What is the time difference between Fiji and the UK?

The time difference is GMT +12 hours.

How long is the flight to Fiji?

Flights to Fiji operate regularly from London via Los Angeles. Alternatively, Fiji may be reached via Hong Kong, Tokyo, Singapore or San Francisco. Total flying time is approximately 26 hours via the west and 24 hours if travelling via the east. Ask your consultant about stopping over in LA, San Francisco or South East Asia to break the journey and enjoy city life en route to Fiji. New Zealand and Australia are also excellent destinations to twin with Fiji.

What is the currency in Fiji?

The currency is the Fijian dollar.

Do I need visa for a holiday in Fiji?

British passport holders don’t need a visa to visit Fiji. However, remember you may require visa’s if transiting or staying in another country before arriving in Fiji.

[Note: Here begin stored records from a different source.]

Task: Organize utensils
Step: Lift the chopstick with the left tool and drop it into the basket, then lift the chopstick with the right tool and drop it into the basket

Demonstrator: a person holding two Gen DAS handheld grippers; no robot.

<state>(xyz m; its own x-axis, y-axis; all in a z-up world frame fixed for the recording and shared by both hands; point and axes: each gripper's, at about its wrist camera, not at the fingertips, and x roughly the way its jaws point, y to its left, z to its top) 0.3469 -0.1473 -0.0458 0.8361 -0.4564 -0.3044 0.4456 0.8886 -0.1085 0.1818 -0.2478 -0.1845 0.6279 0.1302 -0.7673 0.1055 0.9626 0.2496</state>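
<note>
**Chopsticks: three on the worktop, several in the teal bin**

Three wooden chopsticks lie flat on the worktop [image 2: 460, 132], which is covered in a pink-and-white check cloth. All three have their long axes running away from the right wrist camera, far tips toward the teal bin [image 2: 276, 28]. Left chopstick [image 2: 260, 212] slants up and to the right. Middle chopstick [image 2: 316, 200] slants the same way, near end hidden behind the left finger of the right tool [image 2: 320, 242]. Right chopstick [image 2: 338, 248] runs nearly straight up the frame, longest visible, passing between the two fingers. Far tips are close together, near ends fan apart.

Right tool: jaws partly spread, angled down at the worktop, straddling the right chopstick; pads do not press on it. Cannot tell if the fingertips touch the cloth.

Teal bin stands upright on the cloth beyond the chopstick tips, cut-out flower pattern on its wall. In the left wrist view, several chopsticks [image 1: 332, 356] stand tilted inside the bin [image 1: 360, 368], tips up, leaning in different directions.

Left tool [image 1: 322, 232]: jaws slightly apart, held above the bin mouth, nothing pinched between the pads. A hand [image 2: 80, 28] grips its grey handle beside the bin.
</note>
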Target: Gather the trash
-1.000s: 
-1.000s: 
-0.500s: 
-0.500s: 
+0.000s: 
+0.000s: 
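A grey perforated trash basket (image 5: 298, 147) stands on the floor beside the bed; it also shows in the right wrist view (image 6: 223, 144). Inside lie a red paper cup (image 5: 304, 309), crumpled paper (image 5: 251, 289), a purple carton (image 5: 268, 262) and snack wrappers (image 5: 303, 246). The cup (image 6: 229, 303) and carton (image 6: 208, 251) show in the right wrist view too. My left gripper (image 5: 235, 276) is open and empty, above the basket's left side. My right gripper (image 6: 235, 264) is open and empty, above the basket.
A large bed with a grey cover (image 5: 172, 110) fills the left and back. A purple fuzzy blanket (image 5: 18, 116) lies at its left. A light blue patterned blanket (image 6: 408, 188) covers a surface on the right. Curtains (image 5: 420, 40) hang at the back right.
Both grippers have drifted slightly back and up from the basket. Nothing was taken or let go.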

When is the best time to visit Fiji?

When visiting Fiji, our British summer months are mostly drier and less humid, although slightly cooler than in our winter months.

Do you need a car in Fiji?

Fijian like us drive on the left however I wouldn’t recommend car-hire, although the roads are generally traffic free however they can be badly potholed and domestic animals can be a hazard!